=== Supplied data ===

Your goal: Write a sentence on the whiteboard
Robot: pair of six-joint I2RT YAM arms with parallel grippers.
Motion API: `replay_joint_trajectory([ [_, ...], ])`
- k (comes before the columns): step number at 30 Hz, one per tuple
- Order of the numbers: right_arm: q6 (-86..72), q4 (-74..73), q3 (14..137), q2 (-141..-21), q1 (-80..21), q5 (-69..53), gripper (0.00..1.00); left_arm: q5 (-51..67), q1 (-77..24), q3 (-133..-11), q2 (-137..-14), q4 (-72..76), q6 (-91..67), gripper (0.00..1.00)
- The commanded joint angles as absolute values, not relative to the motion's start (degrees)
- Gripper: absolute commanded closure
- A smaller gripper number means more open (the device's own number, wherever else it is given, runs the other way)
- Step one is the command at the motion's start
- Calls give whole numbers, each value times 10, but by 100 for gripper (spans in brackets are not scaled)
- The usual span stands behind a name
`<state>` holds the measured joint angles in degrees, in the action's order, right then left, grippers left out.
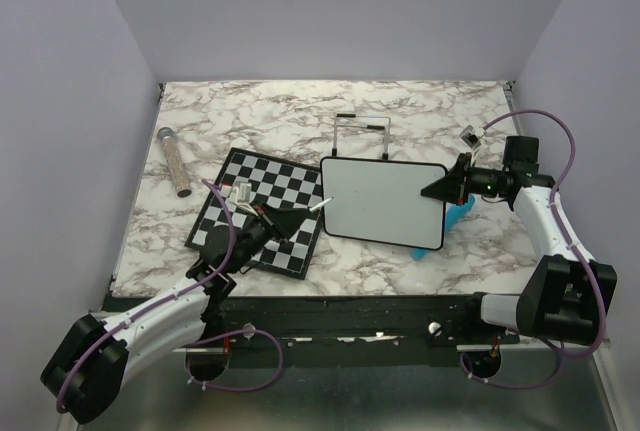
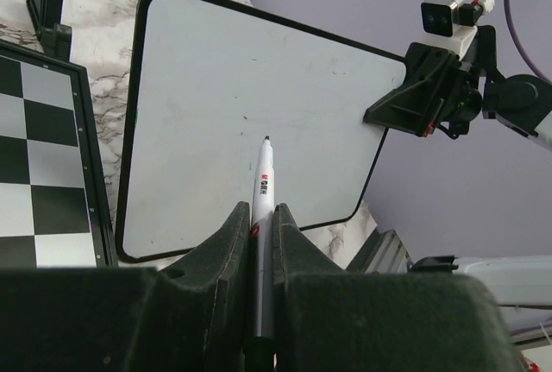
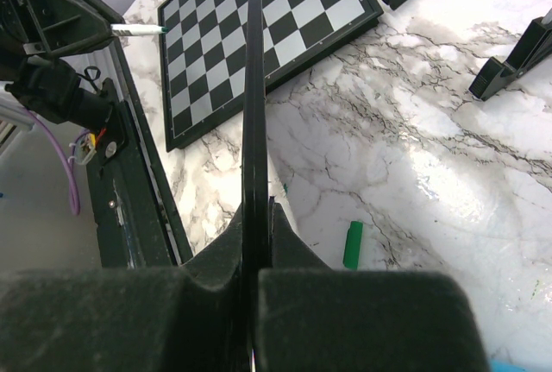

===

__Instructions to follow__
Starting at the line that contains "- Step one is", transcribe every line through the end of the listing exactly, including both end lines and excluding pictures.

__Worked solution__
- Step one is the command at the motion's start
- Calls give whole numbers, each value times 10, but by 100 for gripper (spans in brackets are not scaled)
- The usual span stands behind a name
`<state>` holds the measured joint angles in degrees, in the action's order, right then left, grippers left out.

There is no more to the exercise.